What needs to be done: Look through the data below and extract, unchanged, the lines from the one that contains "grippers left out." to the one that contains "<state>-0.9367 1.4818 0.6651", both included.

Data excerpts:
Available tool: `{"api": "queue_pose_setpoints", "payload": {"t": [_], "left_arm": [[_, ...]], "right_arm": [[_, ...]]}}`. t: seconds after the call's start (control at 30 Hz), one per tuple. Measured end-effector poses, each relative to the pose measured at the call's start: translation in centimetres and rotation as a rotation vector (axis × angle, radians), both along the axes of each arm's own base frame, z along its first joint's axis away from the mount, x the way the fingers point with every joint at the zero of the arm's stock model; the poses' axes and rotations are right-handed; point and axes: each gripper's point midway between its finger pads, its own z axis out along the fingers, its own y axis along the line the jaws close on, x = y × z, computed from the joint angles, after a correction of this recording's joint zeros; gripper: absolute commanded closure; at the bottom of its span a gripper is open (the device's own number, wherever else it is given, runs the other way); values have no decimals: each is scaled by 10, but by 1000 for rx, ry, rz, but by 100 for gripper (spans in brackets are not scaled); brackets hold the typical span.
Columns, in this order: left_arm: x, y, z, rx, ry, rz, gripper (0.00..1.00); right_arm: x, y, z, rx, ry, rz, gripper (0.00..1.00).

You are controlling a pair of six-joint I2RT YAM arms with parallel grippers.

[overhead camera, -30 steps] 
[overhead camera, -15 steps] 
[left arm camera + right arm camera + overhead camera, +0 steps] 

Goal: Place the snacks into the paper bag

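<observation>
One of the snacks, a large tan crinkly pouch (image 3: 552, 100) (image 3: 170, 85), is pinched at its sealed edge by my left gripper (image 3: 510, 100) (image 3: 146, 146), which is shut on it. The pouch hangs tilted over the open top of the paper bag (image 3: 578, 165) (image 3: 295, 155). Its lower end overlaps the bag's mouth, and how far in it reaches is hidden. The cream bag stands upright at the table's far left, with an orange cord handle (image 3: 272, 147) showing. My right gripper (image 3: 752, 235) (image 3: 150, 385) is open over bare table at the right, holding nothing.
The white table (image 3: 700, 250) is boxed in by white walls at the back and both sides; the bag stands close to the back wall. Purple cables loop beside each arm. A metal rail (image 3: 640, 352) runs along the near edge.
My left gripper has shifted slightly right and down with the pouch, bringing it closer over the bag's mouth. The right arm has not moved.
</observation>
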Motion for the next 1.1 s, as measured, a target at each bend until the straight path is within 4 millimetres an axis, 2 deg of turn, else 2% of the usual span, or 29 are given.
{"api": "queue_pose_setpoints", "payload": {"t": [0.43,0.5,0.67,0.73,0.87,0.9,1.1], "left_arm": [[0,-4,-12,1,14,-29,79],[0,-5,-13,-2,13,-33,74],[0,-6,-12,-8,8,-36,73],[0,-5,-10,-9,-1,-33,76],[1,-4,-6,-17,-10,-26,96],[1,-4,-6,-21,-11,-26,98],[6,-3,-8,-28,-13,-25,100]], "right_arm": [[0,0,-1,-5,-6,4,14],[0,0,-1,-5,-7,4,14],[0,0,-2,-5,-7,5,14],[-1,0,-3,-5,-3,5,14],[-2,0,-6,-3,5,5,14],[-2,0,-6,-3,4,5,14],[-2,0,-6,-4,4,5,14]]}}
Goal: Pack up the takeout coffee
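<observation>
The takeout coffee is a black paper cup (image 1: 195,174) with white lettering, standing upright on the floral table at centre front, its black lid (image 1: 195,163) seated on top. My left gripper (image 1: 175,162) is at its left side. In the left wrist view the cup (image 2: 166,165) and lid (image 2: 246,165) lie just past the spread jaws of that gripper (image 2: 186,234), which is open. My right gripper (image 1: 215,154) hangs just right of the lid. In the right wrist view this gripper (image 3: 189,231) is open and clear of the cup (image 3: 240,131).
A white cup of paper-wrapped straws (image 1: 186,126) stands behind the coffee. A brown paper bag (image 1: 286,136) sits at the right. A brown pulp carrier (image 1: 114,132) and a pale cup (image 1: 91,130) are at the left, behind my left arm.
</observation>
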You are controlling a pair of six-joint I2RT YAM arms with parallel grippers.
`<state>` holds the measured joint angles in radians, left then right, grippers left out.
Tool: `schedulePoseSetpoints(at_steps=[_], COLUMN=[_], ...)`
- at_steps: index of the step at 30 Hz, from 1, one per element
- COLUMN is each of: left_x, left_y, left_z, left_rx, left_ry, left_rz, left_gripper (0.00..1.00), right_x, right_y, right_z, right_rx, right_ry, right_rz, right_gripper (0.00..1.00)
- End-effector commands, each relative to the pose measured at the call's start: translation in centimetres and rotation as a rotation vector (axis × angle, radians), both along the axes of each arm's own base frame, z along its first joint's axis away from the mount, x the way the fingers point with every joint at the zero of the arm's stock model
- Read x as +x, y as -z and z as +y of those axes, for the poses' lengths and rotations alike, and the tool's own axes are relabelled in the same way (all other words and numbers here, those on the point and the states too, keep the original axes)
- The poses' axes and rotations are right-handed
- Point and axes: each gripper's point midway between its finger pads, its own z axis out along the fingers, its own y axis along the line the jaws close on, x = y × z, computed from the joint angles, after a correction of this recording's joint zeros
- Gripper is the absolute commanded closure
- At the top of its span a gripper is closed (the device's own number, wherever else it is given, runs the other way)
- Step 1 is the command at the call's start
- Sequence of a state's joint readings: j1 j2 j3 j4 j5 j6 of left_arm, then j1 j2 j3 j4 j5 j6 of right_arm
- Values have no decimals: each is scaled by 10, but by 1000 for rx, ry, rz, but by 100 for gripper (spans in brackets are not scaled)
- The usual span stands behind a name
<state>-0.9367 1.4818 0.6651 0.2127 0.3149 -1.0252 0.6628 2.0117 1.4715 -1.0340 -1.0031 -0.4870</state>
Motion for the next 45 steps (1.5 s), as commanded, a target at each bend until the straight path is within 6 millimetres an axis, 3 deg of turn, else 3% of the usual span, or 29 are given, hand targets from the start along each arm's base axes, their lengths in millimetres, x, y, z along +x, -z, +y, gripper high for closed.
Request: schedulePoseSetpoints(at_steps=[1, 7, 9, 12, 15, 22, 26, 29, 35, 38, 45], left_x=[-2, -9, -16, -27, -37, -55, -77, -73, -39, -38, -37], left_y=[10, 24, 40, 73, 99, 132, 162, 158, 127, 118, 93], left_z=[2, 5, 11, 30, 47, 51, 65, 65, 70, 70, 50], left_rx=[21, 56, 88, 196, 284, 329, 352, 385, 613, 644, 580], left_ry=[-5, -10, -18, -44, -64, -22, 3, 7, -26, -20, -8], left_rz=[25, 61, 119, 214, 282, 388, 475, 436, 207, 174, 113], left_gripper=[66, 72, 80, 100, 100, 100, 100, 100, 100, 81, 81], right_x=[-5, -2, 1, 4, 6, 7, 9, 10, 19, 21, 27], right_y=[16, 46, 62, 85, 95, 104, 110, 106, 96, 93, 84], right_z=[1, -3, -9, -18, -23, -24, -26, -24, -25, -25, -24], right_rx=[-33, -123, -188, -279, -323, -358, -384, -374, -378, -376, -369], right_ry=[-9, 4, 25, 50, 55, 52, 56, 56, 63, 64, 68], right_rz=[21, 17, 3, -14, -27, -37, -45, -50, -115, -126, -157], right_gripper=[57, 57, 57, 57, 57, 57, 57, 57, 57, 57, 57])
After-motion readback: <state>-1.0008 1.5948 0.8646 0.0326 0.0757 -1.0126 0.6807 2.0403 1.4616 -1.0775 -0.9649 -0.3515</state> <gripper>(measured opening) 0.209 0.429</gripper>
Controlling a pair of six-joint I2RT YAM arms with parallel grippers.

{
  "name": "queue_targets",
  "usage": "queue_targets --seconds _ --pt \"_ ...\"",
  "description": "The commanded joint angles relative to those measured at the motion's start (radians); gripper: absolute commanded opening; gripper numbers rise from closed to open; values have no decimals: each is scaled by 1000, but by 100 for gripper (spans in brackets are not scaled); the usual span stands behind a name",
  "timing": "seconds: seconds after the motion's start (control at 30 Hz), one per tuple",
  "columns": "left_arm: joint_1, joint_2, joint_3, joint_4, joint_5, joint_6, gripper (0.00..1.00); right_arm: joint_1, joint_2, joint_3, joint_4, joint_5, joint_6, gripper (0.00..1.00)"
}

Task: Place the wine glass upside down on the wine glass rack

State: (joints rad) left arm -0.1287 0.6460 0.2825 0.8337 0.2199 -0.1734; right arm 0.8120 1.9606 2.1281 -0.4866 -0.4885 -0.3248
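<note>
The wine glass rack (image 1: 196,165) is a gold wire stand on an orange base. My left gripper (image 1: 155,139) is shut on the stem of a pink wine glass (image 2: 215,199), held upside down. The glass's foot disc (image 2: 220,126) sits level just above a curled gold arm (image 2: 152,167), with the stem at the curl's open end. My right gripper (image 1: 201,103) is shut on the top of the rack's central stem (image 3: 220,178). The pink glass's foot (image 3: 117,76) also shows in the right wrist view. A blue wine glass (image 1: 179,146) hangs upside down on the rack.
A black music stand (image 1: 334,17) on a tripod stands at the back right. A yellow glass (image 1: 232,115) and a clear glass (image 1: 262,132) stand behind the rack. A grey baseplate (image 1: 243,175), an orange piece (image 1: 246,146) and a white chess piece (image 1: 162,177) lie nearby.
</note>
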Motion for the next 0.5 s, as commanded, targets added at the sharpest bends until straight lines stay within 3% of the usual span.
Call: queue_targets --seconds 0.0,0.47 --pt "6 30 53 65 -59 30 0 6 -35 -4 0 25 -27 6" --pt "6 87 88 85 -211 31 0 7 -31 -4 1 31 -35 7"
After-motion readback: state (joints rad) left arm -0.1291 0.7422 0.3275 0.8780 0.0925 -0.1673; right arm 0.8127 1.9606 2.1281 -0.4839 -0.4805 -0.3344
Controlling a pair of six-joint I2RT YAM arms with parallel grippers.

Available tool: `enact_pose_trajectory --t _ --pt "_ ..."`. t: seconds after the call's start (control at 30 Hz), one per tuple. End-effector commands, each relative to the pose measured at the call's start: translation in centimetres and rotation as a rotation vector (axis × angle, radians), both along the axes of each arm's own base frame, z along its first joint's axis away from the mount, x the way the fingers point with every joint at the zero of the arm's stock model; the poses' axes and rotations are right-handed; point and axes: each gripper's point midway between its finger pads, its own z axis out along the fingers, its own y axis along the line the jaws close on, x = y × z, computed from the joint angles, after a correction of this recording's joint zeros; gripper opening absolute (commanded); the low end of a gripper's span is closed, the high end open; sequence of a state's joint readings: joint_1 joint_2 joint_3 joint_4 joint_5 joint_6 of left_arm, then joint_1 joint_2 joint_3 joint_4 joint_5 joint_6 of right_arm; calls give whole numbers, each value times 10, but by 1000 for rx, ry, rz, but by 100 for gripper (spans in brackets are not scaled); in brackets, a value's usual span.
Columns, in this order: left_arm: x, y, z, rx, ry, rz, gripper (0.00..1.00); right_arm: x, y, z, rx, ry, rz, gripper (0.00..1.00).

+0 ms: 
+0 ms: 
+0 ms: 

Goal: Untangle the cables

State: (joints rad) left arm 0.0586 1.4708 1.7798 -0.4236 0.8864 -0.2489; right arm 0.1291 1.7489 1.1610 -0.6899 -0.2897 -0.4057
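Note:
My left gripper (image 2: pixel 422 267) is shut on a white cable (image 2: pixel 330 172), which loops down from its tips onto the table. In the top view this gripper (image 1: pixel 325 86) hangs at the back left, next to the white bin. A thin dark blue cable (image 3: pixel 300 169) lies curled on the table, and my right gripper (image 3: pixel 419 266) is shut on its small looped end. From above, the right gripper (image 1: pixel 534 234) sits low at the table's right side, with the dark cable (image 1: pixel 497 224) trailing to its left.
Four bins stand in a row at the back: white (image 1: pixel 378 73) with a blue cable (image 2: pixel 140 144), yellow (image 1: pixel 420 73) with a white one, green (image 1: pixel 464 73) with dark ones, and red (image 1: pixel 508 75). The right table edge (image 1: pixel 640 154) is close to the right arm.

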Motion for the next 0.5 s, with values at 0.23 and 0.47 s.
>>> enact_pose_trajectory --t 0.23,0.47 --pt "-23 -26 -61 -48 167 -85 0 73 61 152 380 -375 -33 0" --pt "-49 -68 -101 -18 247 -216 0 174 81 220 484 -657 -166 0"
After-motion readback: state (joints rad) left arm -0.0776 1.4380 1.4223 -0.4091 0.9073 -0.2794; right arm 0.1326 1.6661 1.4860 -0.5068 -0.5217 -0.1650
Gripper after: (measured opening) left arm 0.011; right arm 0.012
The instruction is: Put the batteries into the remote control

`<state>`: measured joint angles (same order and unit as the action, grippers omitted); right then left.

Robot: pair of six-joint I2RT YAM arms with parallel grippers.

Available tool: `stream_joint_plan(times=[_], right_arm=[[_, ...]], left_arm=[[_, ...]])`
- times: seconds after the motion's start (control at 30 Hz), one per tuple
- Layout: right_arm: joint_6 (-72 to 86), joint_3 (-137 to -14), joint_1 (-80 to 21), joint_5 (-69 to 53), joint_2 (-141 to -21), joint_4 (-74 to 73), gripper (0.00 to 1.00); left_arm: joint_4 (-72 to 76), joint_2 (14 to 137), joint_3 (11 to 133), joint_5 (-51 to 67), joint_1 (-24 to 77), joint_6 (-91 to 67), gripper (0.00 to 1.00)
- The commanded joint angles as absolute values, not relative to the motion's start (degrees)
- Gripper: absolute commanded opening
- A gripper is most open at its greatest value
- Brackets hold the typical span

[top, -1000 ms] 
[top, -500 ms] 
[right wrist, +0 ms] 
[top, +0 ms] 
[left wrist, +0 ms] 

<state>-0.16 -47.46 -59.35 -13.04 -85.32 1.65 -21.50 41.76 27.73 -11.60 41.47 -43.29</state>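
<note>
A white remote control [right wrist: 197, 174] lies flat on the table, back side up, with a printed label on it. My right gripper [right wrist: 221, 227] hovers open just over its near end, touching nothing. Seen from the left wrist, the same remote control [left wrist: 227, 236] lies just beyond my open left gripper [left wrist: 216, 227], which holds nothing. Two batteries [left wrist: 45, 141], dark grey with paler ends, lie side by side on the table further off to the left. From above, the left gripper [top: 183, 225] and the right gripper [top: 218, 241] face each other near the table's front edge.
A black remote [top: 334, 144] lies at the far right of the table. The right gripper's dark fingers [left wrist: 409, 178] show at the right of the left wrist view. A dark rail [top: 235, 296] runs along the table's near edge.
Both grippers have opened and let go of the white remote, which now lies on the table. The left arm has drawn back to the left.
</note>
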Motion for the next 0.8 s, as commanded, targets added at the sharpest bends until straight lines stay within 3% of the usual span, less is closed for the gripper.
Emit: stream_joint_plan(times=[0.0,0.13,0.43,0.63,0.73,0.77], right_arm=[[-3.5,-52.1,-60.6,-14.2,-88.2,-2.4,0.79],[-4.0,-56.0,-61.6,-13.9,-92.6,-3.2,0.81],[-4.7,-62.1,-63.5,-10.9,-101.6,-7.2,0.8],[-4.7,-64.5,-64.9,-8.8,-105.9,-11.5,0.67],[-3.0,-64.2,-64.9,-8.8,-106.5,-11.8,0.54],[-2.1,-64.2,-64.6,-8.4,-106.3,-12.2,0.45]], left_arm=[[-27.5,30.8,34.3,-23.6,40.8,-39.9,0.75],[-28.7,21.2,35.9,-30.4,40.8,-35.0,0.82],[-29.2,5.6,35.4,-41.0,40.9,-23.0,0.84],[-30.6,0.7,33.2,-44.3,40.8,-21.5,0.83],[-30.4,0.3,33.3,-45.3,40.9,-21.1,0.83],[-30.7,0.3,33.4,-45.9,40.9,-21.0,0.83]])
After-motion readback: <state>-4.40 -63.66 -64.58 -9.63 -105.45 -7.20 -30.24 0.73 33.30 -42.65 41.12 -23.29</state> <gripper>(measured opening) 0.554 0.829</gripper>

Expected output:
`<state>` holds the measured joint angles in radians, left then right, grippers left out.
Tool: `schedulePoseSetpoints(at_steps=[_], COLUMN=[_], ...)`
- at_steps: index of the step at 30 Hz, from 1, one per element
- COLUMN is each of: left_x, left_y, left_z, left_rx, left_ry, left_rz, left_gripper (0.00..1.00), right_x, right_y, right_z, right_rx, right_ry, right_rz, right_gripper (0.00..1.00)
- End-effector commands, each relative to the pose measured at the call's start: translation in centimetres and rotation as a rotation vector (axis × angle, radians), both along the axes of each arm's own base frame, z along its first joint's axis away from the mount, x the way the fingers point with every joint at the zero of the arm's stock model
- Read x as +x, y as -z and z as +y of those axes, for the poses' lengths and rotations alike, and the tool's own axes are relabelled in the same way (all other words and numbers here, those on the point and the states too, keep the original axes)
- The poses' axes and rotations are right-handed
- Point and axes: each gripper's point midway between its finger pads, its own z axis out along the fingers, its own y axis along the line the jaws close on, x = y × z, computed from the joint angles, after a correction of this recording's joint zeros
- Gripper is the absolute commanded closure
- At the top of its span a gripper is closed (the device's own number, wherever else it is given, runs the other way)
- Step 1 is the command at the call's start
- Sequence of a state's joint readings: j1 j2 j3 j4 j5 j6 of left_arm, then j1 j2 j3 j4 j5 j6 of right_arm
- Values have no decimals: each is scaled by 10, but by 1000 for rx, ry, rz, but by 100 for gripper (spans in brackets are not scaled)
- The usual span stands behind a name
<state>-0.9367 1.4818 0.6651 0.2127 0.3149 -1.0252 0.6628 2.0117 1.4715 -1.0340 -1.0031 -0.4870</state>

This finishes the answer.